El túnel era de reducidas dimensiones y estaba muy oscuro. Él avanzó a tientas, escuchando hacia dónde corría el agua, y salió a otro túnel mayor, en pendiente, que correspondía al desagüe de la calle principal. Él sabía que éste daba a unos vertederos del canal paralelo a Belfast Lough. Arrojó a la corriente la falda y la peluca, y usó el pañuelo para frotarse con fuerza los labios y el rostro. Luego siguió caminando con rapidez por el andén hasta que halló otra escalerilla de hierro. Empezó la ascensión hacia los rayos de luz que se colaban por los agujeros de la tapa de hierro y, tras escuchar unos momentos, la levantó. Estaba en una calleja adoquinada junto al canal; al otro lado se veían los patios traseros de una hilera de casas desvencijadas. Colocó en su lugar la tapadera de la alcantarilla y enfiló hacia Falls Road andando con toda la celeridad que pudo.

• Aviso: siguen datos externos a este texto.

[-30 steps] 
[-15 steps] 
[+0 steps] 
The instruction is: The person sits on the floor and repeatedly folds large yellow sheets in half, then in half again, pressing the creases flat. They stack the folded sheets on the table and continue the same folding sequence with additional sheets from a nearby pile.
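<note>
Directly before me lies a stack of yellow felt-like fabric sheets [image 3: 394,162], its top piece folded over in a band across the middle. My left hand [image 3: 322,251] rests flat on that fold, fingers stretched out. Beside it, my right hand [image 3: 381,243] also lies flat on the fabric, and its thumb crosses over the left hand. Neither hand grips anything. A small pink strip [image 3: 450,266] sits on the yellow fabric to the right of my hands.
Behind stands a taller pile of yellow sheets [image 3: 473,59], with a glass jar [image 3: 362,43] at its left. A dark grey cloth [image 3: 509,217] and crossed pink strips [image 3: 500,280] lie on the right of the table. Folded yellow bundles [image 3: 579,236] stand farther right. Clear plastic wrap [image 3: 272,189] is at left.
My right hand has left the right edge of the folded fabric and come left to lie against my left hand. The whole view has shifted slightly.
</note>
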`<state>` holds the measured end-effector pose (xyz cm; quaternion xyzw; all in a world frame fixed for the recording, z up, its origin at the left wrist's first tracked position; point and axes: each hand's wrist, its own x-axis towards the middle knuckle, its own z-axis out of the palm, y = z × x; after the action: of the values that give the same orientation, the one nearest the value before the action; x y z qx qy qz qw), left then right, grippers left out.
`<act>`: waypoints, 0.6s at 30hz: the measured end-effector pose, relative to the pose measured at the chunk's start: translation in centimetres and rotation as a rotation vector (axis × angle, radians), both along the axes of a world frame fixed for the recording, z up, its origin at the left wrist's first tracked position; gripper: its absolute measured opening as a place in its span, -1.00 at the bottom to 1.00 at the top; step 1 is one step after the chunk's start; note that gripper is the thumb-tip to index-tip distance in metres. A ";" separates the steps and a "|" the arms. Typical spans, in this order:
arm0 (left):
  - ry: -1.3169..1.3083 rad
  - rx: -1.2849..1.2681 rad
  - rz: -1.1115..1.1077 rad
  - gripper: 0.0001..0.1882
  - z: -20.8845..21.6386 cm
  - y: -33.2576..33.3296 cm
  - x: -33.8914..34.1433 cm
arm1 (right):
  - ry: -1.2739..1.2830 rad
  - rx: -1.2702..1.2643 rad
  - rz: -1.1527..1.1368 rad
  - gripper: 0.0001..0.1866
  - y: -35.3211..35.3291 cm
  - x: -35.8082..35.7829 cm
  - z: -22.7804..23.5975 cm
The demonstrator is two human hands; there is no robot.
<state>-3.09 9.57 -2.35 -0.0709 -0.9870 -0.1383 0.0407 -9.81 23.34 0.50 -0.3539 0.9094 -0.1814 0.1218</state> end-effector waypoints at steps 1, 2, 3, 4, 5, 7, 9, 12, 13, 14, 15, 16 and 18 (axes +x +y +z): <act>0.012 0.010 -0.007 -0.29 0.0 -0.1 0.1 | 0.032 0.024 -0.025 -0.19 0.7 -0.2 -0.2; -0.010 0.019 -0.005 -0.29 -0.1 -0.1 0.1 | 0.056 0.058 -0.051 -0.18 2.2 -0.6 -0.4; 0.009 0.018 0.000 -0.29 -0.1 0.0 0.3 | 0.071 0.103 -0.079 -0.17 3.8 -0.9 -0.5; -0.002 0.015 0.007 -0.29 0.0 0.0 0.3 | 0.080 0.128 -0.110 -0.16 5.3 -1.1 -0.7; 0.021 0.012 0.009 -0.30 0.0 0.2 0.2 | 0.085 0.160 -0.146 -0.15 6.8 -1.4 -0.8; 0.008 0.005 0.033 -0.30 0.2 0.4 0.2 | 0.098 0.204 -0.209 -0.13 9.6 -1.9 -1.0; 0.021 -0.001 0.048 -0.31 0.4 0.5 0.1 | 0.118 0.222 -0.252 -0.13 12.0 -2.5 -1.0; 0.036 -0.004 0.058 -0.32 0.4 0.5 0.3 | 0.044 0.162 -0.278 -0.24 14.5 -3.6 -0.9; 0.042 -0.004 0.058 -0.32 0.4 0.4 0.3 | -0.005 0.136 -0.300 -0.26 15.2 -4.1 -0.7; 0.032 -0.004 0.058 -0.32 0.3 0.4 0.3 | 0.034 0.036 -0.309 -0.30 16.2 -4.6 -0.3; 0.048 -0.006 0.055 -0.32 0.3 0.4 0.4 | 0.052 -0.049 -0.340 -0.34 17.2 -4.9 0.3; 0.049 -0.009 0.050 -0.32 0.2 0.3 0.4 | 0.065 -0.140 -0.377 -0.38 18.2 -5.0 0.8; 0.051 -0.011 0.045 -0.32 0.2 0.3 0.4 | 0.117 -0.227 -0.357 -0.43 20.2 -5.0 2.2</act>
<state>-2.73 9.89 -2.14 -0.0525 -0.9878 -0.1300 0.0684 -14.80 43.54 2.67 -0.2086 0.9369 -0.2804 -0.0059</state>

En el almacén, el teniente estaba de pie junto a McGuire caído en el suelo y examinaba los documentos de identidad de Mary Tanner.

– Son perfectamente auténticos. Puede verificarlo -decía ella.

– ¿Y esos dos?

– Vienen conmigo. Escuche, teniente. Recibirá usted una explicación de mi jefe, que es el brigadier Charles Ferguson, del Ministerio de Defensa.

– De acuerdo, capitana -se justificó el otro-. Nos limitamos a cumplir con nuestro deber. No es como en los viejos tiempos, ¿sabe? Ahora la policía del Ulster nos marca de cerca. Todas las muertes deben investigarse a fondo, o nos meten un paquete.

Entró el sargento.

– El coronel está al teléfono, mi teniente.

– Bien -respondió éste, y salió.

Brosnan se volvió hacia Devlin.

– ¿Cree que era Dillon?

– De lo contrario sería mucha coincidencia. ¡Una mendiga! -meneó la cabeza Devlin-. ¡Quién lo habría adivinado!

– Sólo Dillon sería capaz de eso.

– ¿De veras creen que ha venido ex profeso desde Londres? -preguntó Mary.

– Pudo averiguar por Gordon Brown lo que nos proponíamos, y ¿cuánto dura el vuelo regular entre Londres y Belfast? -preguntó Brosnan-. ¿Una hora y cuarto?